What to do: Reproduce exactly the lines below, from the first one through the line containing "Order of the", and omit any pictures.

(Dataset excerpts)
____

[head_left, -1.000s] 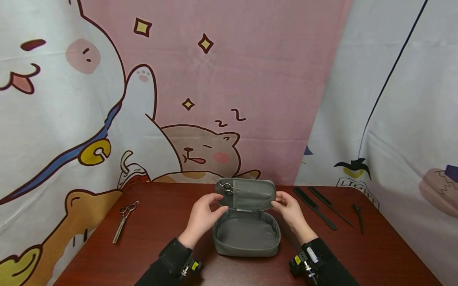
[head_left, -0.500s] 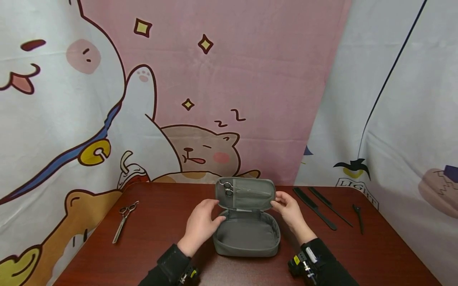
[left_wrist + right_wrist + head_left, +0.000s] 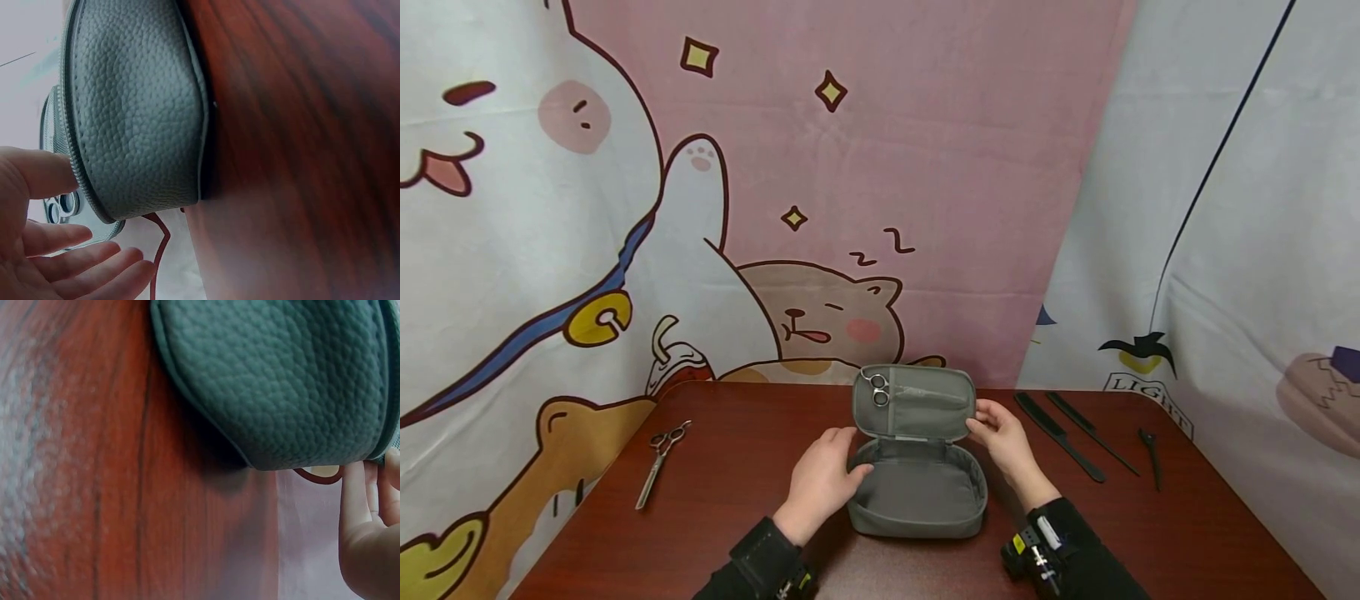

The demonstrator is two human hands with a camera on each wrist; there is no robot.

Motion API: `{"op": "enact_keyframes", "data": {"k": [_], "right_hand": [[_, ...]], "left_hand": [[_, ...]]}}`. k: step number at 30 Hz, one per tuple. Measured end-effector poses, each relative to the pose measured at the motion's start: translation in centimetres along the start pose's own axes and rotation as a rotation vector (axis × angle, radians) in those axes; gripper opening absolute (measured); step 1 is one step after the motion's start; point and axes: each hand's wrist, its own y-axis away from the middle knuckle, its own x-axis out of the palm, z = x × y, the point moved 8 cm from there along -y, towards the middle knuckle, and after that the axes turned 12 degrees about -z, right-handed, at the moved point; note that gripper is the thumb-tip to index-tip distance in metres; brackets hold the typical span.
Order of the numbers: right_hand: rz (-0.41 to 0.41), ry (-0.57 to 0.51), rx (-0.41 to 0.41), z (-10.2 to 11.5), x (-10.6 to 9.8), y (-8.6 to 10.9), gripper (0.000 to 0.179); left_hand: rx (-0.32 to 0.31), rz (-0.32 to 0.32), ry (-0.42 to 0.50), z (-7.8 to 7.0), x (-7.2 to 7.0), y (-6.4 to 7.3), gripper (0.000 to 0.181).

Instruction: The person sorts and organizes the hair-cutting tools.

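Observation:
A grey zippered case (image 3: 917,527) stands unzipped on the table, its lid (image 3: 936,379) raised at the back. Tucked in the lid's left pocket is a pair of scissors (image 3: 879,390), handle rings showing. My right hand (image 3: 1003,437) pinches the lid's right edge between thumb and fingers. On the other side, my left hand (image 3: 820,479) is off the lid, with its thumb (image 3: 50,175) near the case's left rim and the other fingers loosely spread. The pebbled side wall (image 3: 281,381) of the case fills much of the right wrist view.
Another pair of scissors (image 3: 661,462) lies on the left of the wooden table (image 3: 737,450). To the right are a wide dark comb (image 3: 1060,437), a thin-tailed comb (image 3: 1093,433) and a small dark clip (image 3: 1152,458). A printed cloth (image 3: 925,167) hangs behind.
My left hand has let go of the lid's left edge and moved down and left. The lid has tipped slightly further back, with my right hand staying at its edge.

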Motion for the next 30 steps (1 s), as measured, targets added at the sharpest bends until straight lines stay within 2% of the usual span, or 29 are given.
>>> {"op": "enact_keyframes", "data": {"k": [7,11,16,25,30], "right_hand": [[0.009,0.018,0.013,-0.2,0.2,-0.2,0.033],[0.009,0.036,0.009,-0.1,0.2,-0.5,0.034],[0.008,0.069,0.015,-0.4,0.3,-0.7,0.034],[0.022,0.151,-0.011,-0.8,0.3,-0.9,0.030],[0.057,0.203,-0.004,-1.0,0.6,-0.9,0.030]], "left_hand": [[-0.032,0.041,-0.007,0.4,0.6,0.2,0.052],[-0.010,0.046,0.000,0.4,0.8,0.3,0.035],[0.030,0.015,0.020,0.2,0.6,0.4,0.014],[0.047,-0.007,0.020,0.3,0.7,0.4,0.012],[0.050,-0.007,0.037,0.4,0.7,0.4,0.013]]}}
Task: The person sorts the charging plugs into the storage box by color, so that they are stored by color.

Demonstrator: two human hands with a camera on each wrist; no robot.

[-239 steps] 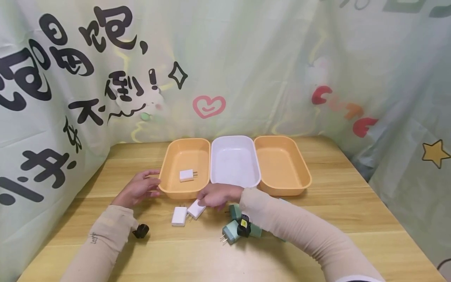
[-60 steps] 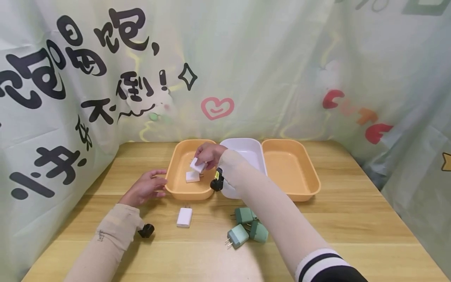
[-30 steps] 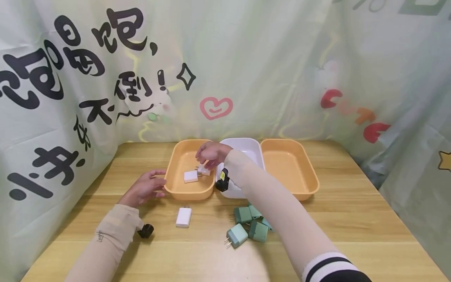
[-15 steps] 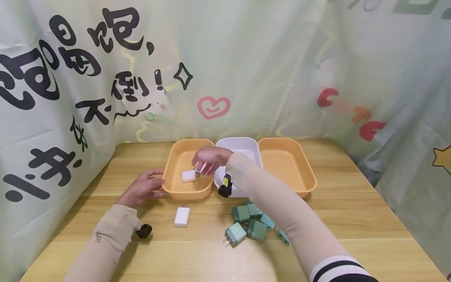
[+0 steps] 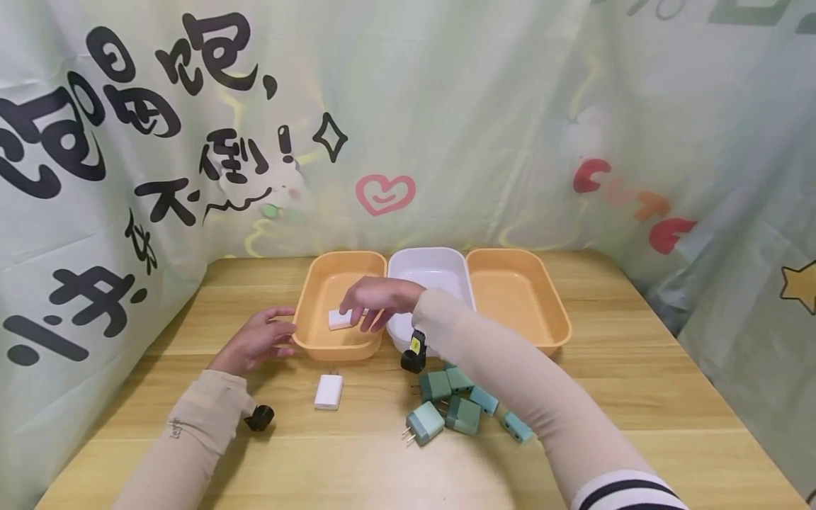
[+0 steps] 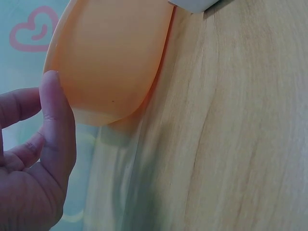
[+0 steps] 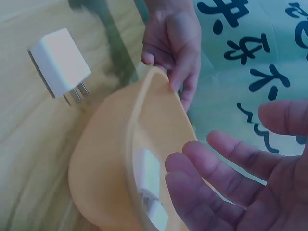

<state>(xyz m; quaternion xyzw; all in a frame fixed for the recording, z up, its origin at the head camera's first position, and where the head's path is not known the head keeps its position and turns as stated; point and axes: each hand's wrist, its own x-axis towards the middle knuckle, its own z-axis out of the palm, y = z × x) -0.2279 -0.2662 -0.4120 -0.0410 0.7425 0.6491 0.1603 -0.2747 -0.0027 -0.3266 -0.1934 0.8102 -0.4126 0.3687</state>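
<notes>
My right hand (image 5: 381, 297) hovers over the right side of the left orange tray (image 5: 338, 352), its fingers loosely bent and nothing held. Inside that tray lie a white charger plug (image 5: 341, 319) and a second white charger plug (image 7: 157, 215), mostly behind my right hand in the head view. On the tabletop in front of the tray is another white charger plug (image 5: 329, 392), prongs pointing away from me. My left hand (image 5: 256, 340) rests its relaxed fingertips against the tray's left rim; the left wrist view shows a fingertip (image 6: 50, 79) at the edge.
A white tray (image 5: 428, 258) stands between the left tray and a right orange tray (image 5: 519, 297). Several green charger plugs (image 5: 464, 416) lie clustered on the wooden table (image 5: 357, 467), partly beside my right forearm. A printed curtain (image 5: 472, 142) hangs behind the trays.
My right hand picked a white charger plug off the table, put it in the left tray and let go. It has since drawn slightly toward me. My left hand stays at the rim.
</notes>
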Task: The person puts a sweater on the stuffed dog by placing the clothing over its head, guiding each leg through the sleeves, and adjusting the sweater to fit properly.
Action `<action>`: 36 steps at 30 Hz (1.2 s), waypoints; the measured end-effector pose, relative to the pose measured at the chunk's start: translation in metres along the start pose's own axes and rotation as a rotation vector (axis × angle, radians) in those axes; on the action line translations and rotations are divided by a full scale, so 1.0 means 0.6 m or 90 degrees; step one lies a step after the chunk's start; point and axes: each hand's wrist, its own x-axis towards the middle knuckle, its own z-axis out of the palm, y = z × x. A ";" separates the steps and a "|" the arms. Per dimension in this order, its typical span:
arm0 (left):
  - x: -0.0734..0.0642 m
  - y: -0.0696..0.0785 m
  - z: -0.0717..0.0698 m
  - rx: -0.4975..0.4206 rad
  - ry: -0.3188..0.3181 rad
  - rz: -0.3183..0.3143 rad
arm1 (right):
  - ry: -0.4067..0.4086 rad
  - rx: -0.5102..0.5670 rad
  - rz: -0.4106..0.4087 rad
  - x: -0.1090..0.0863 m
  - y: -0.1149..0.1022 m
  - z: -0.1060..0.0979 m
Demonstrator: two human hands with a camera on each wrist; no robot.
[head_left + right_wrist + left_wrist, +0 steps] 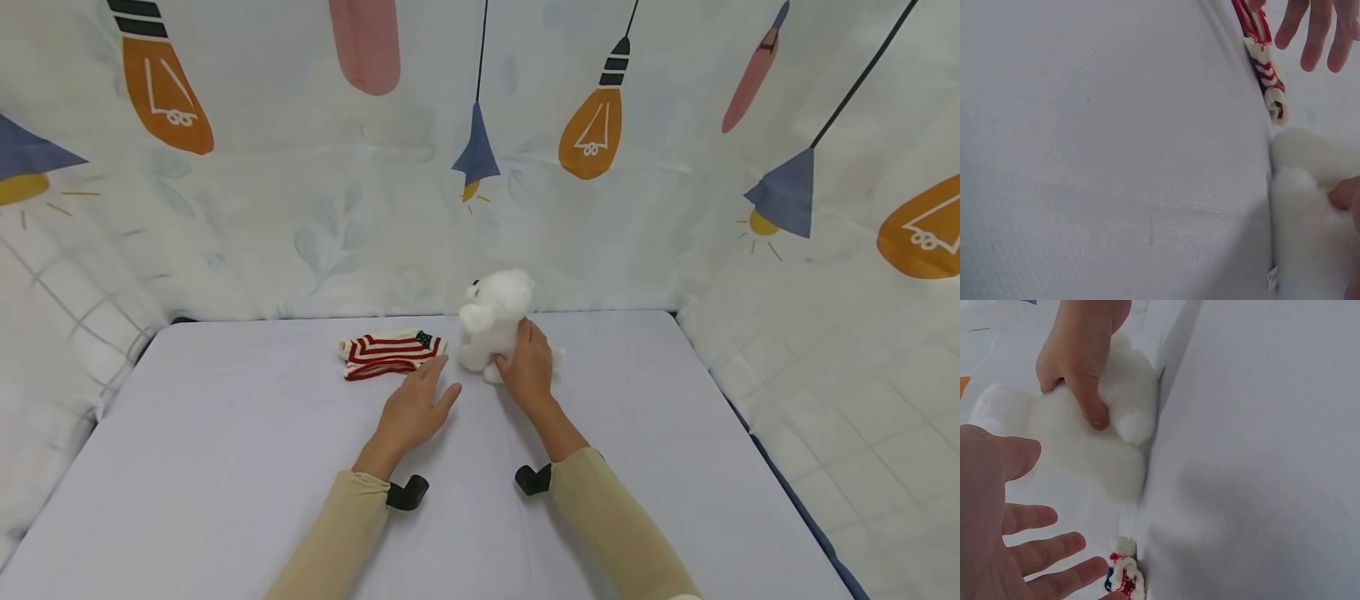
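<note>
A white plush toy animal [498,304] sits upright near the table's far edge, its dark nose facing left. My right hand [531,367] grips it low on the body, thumb pressed into the fur; in the left wrist view the plush [1079,450] shows that thumb sunk between its limbs. To the left lies a small knitted doll sweater [386,357], striped red and cream with a dark blue patch. My left hand [412,412] has its fingers spread and holds nothing, fingertips close by the sweater's right end. In the right wrist view the sweater [1266,75] lies beside the plush.
Both things rest on a wide table with a white cloth [247,467]. A pale curtain [405,225] printed with lamps and bulbs stands right behind the table's far edge and along the sides. Each sleeve cuff carries a black wrist camera mount [408,493].
</note>
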 end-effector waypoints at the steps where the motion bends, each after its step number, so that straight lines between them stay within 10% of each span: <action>1: 0.000 0.000 0.000 0.000 0.000 -0.001 | 0.001 0.000 -0.001 0.000 0.000 -0.001; 36: 0.009 -0.009 0.000 -0.090 0.012 -0.016 | -0.077 0.307 0.124 -0.010 -0.002 -0.046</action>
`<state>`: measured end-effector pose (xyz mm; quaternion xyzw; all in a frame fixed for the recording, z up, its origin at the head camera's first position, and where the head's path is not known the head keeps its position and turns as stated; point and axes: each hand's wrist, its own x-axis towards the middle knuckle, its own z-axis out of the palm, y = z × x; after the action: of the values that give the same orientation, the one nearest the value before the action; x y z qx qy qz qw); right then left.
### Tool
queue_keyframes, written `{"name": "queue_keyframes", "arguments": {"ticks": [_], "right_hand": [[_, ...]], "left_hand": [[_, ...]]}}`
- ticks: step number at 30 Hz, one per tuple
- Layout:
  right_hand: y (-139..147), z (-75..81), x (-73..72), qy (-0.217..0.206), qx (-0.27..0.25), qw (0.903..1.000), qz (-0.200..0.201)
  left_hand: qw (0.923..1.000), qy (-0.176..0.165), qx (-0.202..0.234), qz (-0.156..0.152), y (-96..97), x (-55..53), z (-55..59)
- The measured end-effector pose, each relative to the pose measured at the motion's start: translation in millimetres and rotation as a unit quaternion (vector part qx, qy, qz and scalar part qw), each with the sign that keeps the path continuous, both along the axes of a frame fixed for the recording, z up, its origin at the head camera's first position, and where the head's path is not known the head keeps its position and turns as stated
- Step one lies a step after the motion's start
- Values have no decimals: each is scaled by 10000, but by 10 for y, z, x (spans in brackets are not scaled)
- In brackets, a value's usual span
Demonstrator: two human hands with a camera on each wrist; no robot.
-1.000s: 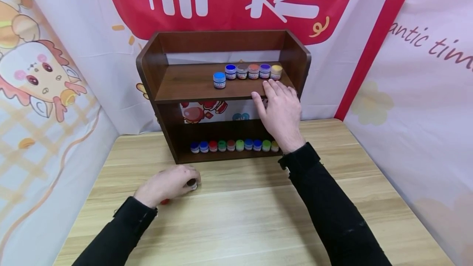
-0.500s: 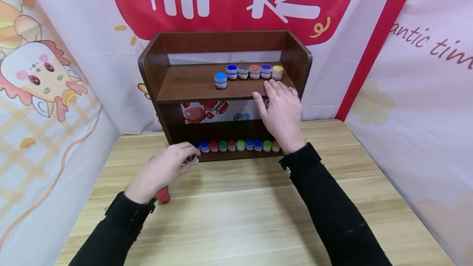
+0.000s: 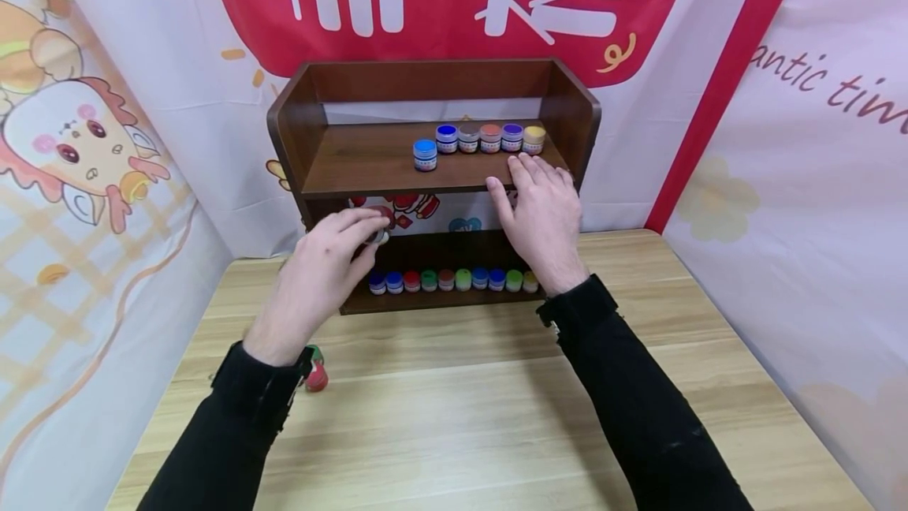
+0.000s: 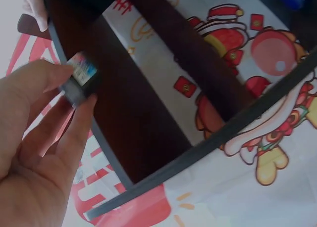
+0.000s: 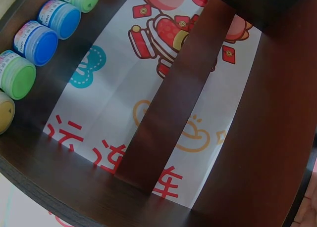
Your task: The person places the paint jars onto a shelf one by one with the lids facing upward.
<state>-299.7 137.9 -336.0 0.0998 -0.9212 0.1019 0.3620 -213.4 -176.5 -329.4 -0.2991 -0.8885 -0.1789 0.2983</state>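
My left hand [image 3: 319,270] pinches a small dark paint jar [image 4: 81,81] between thumb and fingers, in front of the left side of the brown wooden shelf [image 3: 312,132]. In the head view its fingers partly cover the jar [image 3: 379,236]. My right hand [image 3: 542,219] rests on the front edge of the upper board, fingers extended, holding nothing. Just behind its fingertips stands a yellow paint jar [image 3: 534,139], at the right end of a row. A light blue jar [image 3: 425,154] stands left of that row, nearer the front.
Several paint jars line the lower board, among them a red one [image 3: 411,281]. On the table [image 3: 454,416], a red-lidded jar [image 3: 317,377] and a green-lidded one [image 3: 315,354] lie beside my left cuff. Printed cloth [image 3: 638,148] hangs behind the shelf.
My left hand has lifted the dark jar from the table and carried it up and forward to the shelf. The red and green jars beside the cuff became visible. My right hand stays put.
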Motion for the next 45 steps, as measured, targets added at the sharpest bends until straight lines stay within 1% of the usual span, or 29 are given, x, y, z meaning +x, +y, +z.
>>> {"name": "queue_keyframes", "arguments": {"ticks": [3, 6, 11, 16, 21, 25, 28, 33, 38, 41, 45], "right_hand": [[0, 4, 3, -17, 3, 10000, -10], [1, 9, 5, -47, 4, 10000, -19], [5, 13, 8, -54, -12, 10000, -1], [8, 9, 14, -6, -23, 10000, 28], [6, -3, 7, -73, -27, 10000, 21], [5, -10, -2, -126, -23, 9999, -8], [7, -14, -10, -88, -28, 10000, -18], [6, -19, -16, 17, -36, 10000, 5], [7, -19, -13, 6, -19, 10000, 1], [8, -19, -13, -3, -24, 10000, -7], [10, -22, -20, 17, -30, 10000, 7]], "left_hand": [[9995, 254, 120, 124, 61, -38, 118], [9990, 314, 230, 236, 112, -88, 230], [9982, 231, 422, 359, 190, -206, 381], [9971, -49, 586, 483, 244, -358, 469], [9963, -363, 590, 515, 273, -515, 506], [9943, -723, 523, 586, 298, -608, 517], [9929, -888, 446, 650, 328, -674, 522], [9907, -1053, 432, 746, 390, -763, 538], [9887, -1182, 447, 808, 456, -830, 559], [9881, -1240, 431, 803, 490, -861, 571], [9888, -1201, 393, 793, 490, -875, 566]]}}
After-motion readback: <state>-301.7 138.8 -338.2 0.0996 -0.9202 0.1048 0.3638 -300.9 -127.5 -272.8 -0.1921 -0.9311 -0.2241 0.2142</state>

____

Written solution:
[head_left, -1.000s] 
[head_left, -0.500s] 
[left_wrist + right_wrist + head_left, +0.000s] 

The demonstrator is two human hands with a camera on each wrist; there is no robot.

Motion API: `{"op": "enact_keyframes", "data": {"k": [_], "right_hand": [[_, ...]], "left_hand": [[_, ...]]}}`. k: step number at 30 Hz, one per tuple. Measured end-effector poses, each relative to the pose measured at the motion's start: translation in centimetres along the start pose's own axes and rotation as a rotation vector (axis × angle, radians) in those axes; gripper opening absolute (measured); step 1 is one step after the motion's start; point and axes: each hand's wrist, its own y-axis away from the middle knuckle, its own x-axis out of the palm, z = x × y, the point moved 8 cm from there along -y, towards the middle knuckle, and after that the axes turned 12 degrees about -z, right-handed, at the moved point; note that gripper is the thumb-tip to index-tip distance in metres; brackets hold the typical span.
Order of the numbers: right_hand: rz (-0.41 to 0.41), ry (-0.57 to 0.51), rx (-0.41 to 0.41), z (-10.2 to 11.5), x (-10.6 to 9.8), y (-8.6 to 10.9), gripper (0.000 to 0.179); left_hand: rx (-0.32 to 0.31), rz (-0.32 to 0.32), ry (-0.42 to 0.50), z (-7.8 to 7.0), x (-7.2 to 7.0), y (-6.4 to 7.3), gripper (0.000 to 0.181).

That completes the answer, and no more is expected.